What the task requires :: Show all lines from the data that include the word "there".

Data below ::

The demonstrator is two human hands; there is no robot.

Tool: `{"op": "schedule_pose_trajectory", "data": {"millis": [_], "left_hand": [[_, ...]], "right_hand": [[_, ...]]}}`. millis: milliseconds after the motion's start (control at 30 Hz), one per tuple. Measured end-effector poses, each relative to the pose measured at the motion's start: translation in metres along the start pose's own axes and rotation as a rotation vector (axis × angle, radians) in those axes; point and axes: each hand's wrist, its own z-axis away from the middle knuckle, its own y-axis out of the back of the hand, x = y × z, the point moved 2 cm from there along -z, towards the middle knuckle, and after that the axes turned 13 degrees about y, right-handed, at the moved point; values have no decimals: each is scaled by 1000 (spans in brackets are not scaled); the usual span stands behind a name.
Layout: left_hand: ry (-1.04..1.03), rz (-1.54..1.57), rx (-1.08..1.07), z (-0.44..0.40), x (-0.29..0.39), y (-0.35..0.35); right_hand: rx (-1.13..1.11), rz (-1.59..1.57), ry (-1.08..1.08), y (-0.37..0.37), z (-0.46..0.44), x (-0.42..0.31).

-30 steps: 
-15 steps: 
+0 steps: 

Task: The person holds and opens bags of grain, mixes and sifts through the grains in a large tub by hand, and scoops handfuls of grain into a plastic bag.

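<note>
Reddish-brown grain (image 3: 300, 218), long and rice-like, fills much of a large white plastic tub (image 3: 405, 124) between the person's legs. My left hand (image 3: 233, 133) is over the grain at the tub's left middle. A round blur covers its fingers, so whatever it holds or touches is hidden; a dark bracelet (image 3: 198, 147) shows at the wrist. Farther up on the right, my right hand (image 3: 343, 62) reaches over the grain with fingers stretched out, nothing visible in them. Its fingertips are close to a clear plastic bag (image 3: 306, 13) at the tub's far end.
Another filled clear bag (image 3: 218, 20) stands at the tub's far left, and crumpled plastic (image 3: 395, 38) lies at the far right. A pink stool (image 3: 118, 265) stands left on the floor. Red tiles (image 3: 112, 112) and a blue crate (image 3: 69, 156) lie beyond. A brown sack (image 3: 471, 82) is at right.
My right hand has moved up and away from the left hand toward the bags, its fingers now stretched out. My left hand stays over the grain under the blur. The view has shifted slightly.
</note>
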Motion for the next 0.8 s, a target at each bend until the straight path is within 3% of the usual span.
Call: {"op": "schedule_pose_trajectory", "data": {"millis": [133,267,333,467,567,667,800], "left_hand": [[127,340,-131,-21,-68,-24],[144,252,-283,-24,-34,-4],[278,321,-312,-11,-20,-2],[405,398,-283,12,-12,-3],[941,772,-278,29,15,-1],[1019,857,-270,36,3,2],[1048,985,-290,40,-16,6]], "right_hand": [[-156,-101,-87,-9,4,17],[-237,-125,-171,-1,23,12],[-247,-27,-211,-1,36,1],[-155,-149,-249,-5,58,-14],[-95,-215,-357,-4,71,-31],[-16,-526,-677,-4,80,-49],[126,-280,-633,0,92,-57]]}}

Your response ::
The demonstrator is two human hands; there is no robot.
Tool: `{"op": "schedule_pose_trajectory", "data": {"millis": [_], "left_hand": [[_, ...]], "right_hand": [[_, ...]]}}`. millis: milliseconds after the motion's start (control at 30 Hz), one per tuple. Measured end-effector poses, each relative to the pose measured at the motion's start: translation in metres along the start pose's own axes and rotation as a rotation vector (axis × angle, radians) in those axes; point and axes: each hand's wrist, its own z-axis away from the middle knuckle, its own y-axis out of the back of the hand, x = y × z, the point moved 2 cm from there along -z, towards the middle knuckle, and after that the axes turned 13 degrees about y, right-handed, at the moved point; values have no decimals: each is scaled by 1000 (spans in brackets are not scaled); the usual span stands behind a name.

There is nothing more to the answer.